Nicholas Culpepper (1616-1654)
English botanist, herbalist, physician,
and astrologer
The period of the Renaissance and the New World were exciting times for herbal medicine which saw the application of a more scientific approach to the study of herbs and medicinal plants. They were periods in time that were hugely influential in shaping the knowledge and practice of Western Herbal Medicine as it is today. Key players such as the English astrologer and physician Nicholas Culpepper (1616-54) and the American herbal practitioner Samuel Thomson (1769-1843) were instrumental in making herbal medicine more accessible to the common people rather than it being exclusive to the elite rich and upper classes. Equally, travellers to and from other parts of Europe, the Americas and the rest of the world also influenced the cross-fertilisation of herbal knowledge between countries, traditions and cultures.

The decline of herbal medicine from the late 18th century saw the persecution of ‘witches’ who came to be synonymous with the practice of witchcraft, the possession of evil spirits, magical powers and the use of herbs. This reputation became hard to shift and coincided with the development and rapid progress of allopathic (conventional) medicine. Modern drug therapy however, is really based on this strong history of herbal medicine (as outlined above) and the study of the chemical constituents of medicinal herbs. Many of the common drugs are synthetic versions or derivatives originating from natural plant chemicals. Examples include aspirin (from salicylic acid extracted from the bark of the willow tree), the chemotherapy drugs vincristine and vinblastine (from the Madagaskar periwinkle herb).
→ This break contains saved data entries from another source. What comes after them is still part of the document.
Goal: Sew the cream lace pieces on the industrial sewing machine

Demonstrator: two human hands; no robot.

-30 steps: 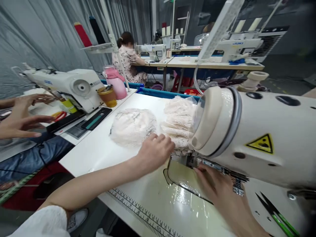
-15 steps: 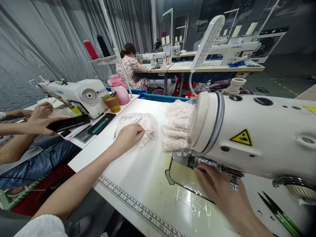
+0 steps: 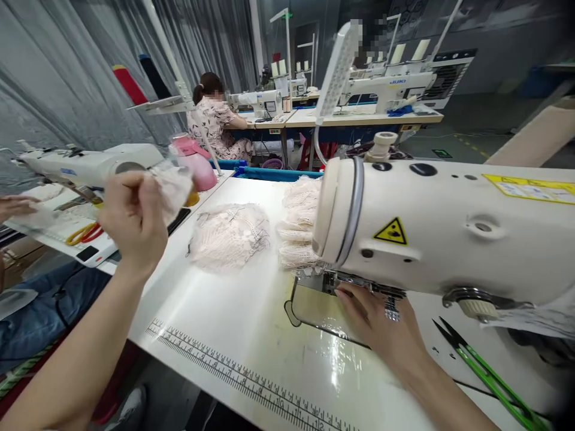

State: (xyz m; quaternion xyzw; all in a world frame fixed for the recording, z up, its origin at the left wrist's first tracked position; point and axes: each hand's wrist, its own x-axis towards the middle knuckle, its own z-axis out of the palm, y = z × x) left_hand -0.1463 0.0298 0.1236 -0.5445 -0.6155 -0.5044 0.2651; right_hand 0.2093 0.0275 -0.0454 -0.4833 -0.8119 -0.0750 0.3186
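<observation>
White bench far left: a co-worker's hand [image 3: 13, 206] on it, apart from yours. Your left hand [image 3: 135, 221] is up off the table [image 3: 233, 323], fingers closed on a cream lace piece [image 3: 173, 187], held in front of the pink bottle [image 3: 200, 166]. Loose lace heap [image 3: 229, 236] lies on the table right of that. Folded lace stack [image 3: 297, 227] sits just beside it, against the sewing machine [image 3: 440, 233] head. Your right hand [image 3: 377, 326] lies on the machine bed under the head, fingers stretched flat by the presser foot, gripping nothing. Green thread snips [image 3: 487, 372] lie on the table far right. Ruler strip [image 3: 242, 378] runs along the near edge.
</observation>
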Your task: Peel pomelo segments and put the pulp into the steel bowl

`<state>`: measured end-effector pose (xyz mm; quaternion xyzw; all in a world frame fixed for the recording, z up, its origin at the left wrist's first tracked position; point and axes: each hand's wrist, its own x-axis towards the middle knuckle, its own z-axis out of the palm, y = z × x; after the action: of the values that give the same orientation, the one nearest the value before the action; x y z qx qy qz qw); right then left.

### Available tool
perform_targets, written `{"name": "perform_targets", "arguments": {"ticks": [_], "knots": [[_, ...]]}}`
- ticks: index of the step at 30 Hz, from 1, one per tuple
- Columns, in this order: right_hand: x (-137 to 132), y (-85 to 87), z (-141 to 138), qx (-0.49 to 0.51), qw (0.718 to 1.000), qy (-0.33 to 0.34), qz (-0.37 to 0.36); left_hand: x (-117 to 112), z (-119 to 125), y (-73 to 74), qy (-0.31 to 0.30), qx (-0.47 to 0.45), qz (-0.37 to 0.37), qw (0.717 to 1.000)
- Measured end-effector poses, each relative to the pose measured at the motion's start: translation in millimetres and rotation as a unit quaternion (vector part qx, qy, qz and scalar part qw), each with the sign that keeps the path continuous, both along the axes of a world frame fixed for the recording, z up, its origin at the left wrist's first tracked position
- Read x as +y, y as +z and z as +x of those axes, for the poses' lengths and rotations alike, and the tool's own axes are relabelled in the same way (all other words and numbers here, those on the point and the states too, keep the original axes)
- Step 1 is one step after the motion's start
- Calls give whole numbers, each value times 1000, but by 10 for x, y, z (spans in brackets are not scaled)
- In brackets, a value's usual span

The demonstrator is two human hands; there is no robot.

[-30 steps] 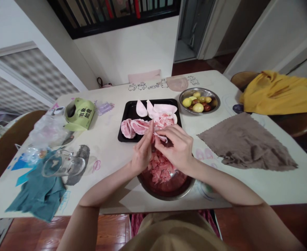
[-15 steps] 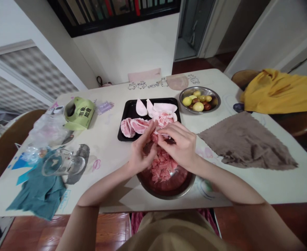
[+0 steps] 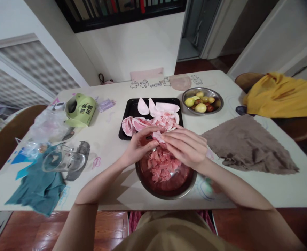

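Both hands meet above a steel bowl [image 3: 148, 186] holding pink meat pieces [image 3: 164, 165]. My left hand [image 3: 139, 146] and my right hand [image 3: 187, 146] pinch one thin pink meat slice [image 3: 158, 136] between their fingertips, just over the bowl's far rim. Right behind the hands lies a black tray [image 3: 127, 109] with several spread meat slices [image 3: 140, 123] and pale pink pieces at its far side.
A steel bowl of small fruit [image 3: 202, 100] stands at the right of the tray. A brown cloth [image 3: 247, 146] lies to the right, a yellow cloth [image 3: 281, 94] on a chair. At the left are a glass jug [image 3: 64, 162], a teal cloth [image 3: 38, 190], a plastic bag [image 3: 47, 127] and a green box [image 3: 80, 111].
Both hands have come down a little and flattened over the bowl, still working the same slice. The camera view shifted slightly to the right.
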<state>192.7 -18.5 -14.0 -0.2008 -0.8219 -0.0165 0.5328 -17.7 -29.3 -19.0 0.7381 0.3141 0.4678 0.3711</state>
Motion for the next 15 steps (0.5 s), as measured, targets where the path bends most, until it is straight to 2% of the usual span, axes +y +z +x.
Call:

Vinblastine is mainly useful for treating Hodgkin’s disease, advanced testicular cancer and advanced breast cancer. Vincristine is mainly used to treat acute leukemia and other lymphomas. Another anticancer drug, taxol is from the yew tree and the heart drug digitoxin is from the foxglove. More recently however, there has been a revival of herbal medicine as the long-term effects of conventional drugs is being realised in addition to the unpleasant side-effects of some of the more potent drugs. The gentle nature of herbal remedies and the holistic context in which it is practised is very much in favour as an increasing number of people are becoming disenchanted with modern drug treatments. This is especially the case for conditions that are preventable and are minor and particularly appealing if a natural form of therapy can be more effective in some instances.